**THE PROBLEM**
Every record should be written out exactly, with the pictures left out.

**EXERCISE DATA**
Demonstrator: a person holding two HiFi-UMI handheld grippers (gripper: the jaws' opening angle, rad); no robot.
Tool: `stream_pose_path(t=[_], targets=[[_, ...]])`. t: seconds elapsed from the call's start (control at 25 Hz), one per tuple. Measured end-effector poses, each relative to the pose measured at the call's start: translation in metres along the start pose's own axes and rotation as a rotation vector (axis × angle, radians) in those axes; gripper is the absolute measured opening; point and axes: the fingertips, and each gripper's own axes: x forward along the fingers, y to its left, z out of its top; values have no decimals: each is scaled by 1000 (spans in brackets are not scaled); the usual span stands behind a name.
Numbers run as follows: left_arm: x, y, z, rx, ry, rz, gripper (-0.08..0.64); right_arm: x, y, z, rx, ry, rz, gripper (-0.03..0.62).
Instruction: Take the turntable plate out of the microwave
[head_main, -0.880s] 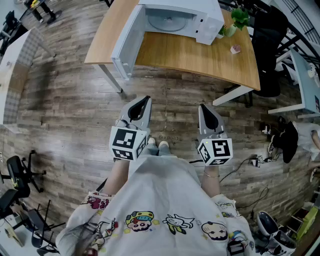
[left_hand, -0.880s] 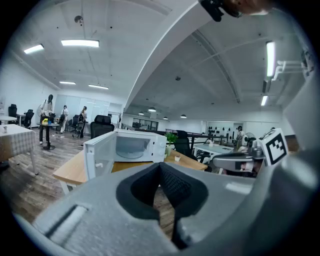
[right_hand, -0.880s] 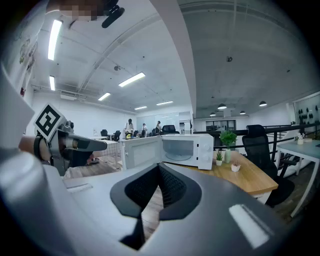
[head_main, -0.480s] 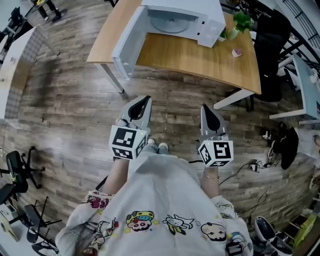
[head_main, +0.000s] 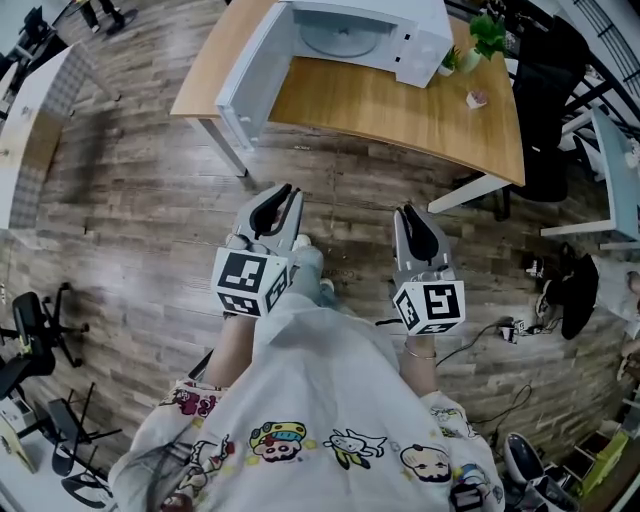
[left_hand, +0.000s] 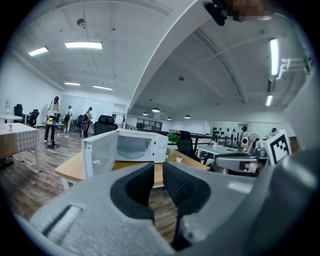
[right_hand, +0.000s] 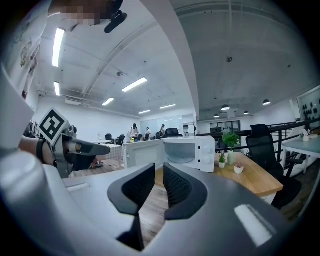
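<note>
likely glass, the turntable plate (head_main: 335, 38) should handle as stiff, smooth and slippery, fairly weighty for its thinness, and breakable if it drops or knocks against the cavity's edge. it lies flat on the floor of the microwave (head_main: 418, 52), which stands at the back of the table (head_main: 400, 110) with its door (head_main: 243, 80) swung wide open on the left. the near rim looks like the place to take it, pinched above and below, best with one claw on each side so it cannot tip or slide from the pads; it probably has to be lifted a little off its hub before it comes forward. the left gripper (head_main: 278, 200) and the right gripper (head_main: 415, 218) are held side by side over the wood floor, well apart from the table, each with its jaws only a narrow slit apart and nothing between them. the open door juts toward the table's front corner and stands nearest the left gripper's way in. a small potted plant (head_main: 480, 35) and a little pot (head_main: 477, 98) sit to the right of the microwave, away from its opening. a black chair (head_main: 545, 90) stands beyond the table's right end, and cables (head_main: 500, 325) trail on the floor to the right, something to step wide of.
</note>
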Motion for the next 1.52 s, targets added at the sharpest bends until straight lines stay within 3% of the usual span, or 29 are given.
stream_pose_path(t=[0.24, 0.6, 1.04, 1.52], targets=[[20, 17, -3, -7, 9, 0, 63, 25, -6, -3, 12, 8, 0, 78], [94, 62, 19, -27, 14, -24, 81, 102, -41, 5, 43, 30, -19, 103], [183, 99, 60, -16, 1, -120, 110, 181, -80, 36, 52, 19, -79, 129], [222, 111, 65, -28, 25, -199, 124, 215, -98, 39, 100, 39, -155, 141]])
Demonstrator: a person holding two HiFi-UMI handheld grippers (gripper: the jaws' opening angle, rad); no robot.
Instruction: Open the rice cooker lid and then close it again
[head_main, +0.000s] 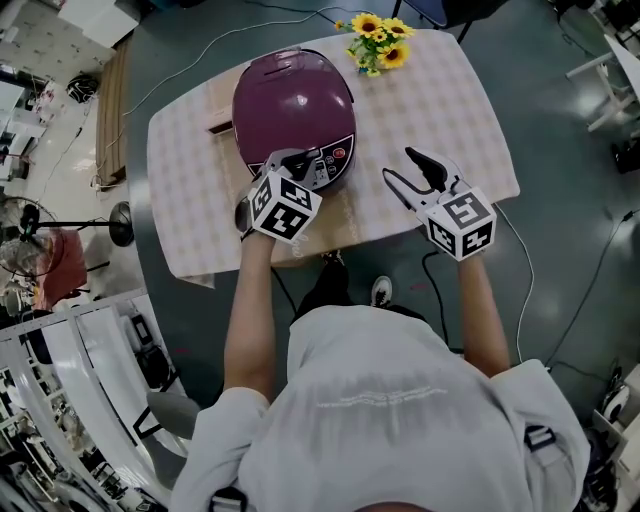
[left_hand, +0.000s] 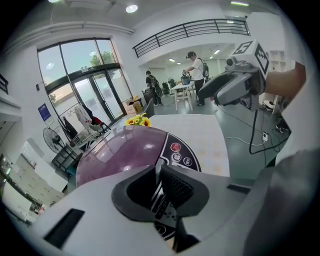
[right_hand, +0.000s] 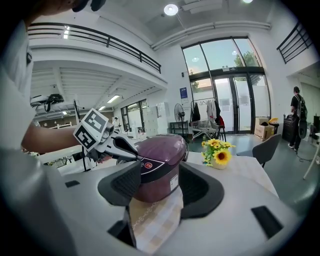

**SOLUTION TO THIS TASK**
Demonstrator: a person holding two HiFi-UMI handheld grippers (gripper: the jaws' opening angle, rad); no robot.
Tool: `stream_pose_path(t=[_], targets=[[_, ...]])`. t: seconds elapsed from the call's start (control at 25 Hz), one per tuple. Measured end-effector poses, each relative to the pose measured at the call's start: translation in metres along the start pose's own axes and rotation as a rotation vector (axis × angle, radians) in those axes; gripper is the absolute measured opening; point and axes: the fingertips, and each gripper's own axes: x forward along the fingers, y to its left, z out of its top; values have no decimals: each is scaled by 1000 (spans in brackets are not scaled); the usual span stands behind a name.
Numbers run as follows: left_arm: x, y, z, rx, ry, rz, gripper (-0.08..0.64); right_arm: x, y, z, rx, ry, rz, gripper (-0.03..0.62).
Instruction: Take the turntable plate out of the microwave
[head_main, -0.880s] 
[left_hand, -0.880s] 
[right_hand, -0.880s] 
[head_main, -0.480s] 
[head_main, +0.000s] 
[left_hand, +0.000s] 
[right_hand, +0.000s] 
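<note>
likely glass, the turntable plate (head_main: 335, 38) should handle as stiff, smooth and slippery, fairly weighty for its thinness, and breakable if it drops or knocks against the cavity's edge. it lies flat on the floor of the microwave (head_main: 418, 52), which stands at the back of the table (head_main: 400, 110) with its door (head_main: 243, 80) swung wide open on the left. the near rim looks like the place to take it, pinched above and below, best with one claw on each side so it cannot tip or slide from the pads; it probably has to be lifted a little off its hub before it comes forward. the left gripper (head_main: 278, 200) and the right gripper (head_main: 415, 218) are held side by side over the wood floor, well apart from the table, each with its jaws only a narrow slit apart and nothing between them. the open door juts toward the table's front corner and stands nearest the left gripper's way in. a small potted plant (head_main: 480, 35) and a little pot (head_main: 477, 98) sit to the right of the microwave, away from its opening. a black chair (head_main: 545, 90) stands beyond the table's right end, and cables (head_main: 500, 325) trail on the floor to the right, something to step wide of.
</note>
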Motion for the next 1.52 s, targets added at the sharpest bends until straight lines stay within 3% of the usual span, or 29 are given.
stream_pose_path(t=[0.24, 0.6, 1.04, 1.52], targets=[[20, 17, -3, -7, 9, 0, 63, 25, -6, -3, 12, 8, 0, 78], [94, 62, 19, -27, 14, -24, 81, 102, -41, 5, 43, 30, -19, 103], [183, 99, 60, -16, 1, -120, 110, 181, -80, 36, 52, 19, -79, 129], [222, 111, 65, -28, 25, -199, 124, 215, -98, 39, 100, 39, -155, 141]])
Demonstrator: a person holding two HiFi-UMI handheld grippers (gripper: the jaws' opening angle, rad); no robot.
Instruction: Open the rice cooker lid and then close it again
[head_main, +0.000s] 
[left_hand, +0.000s] 
[right_hand, +0.000s] 

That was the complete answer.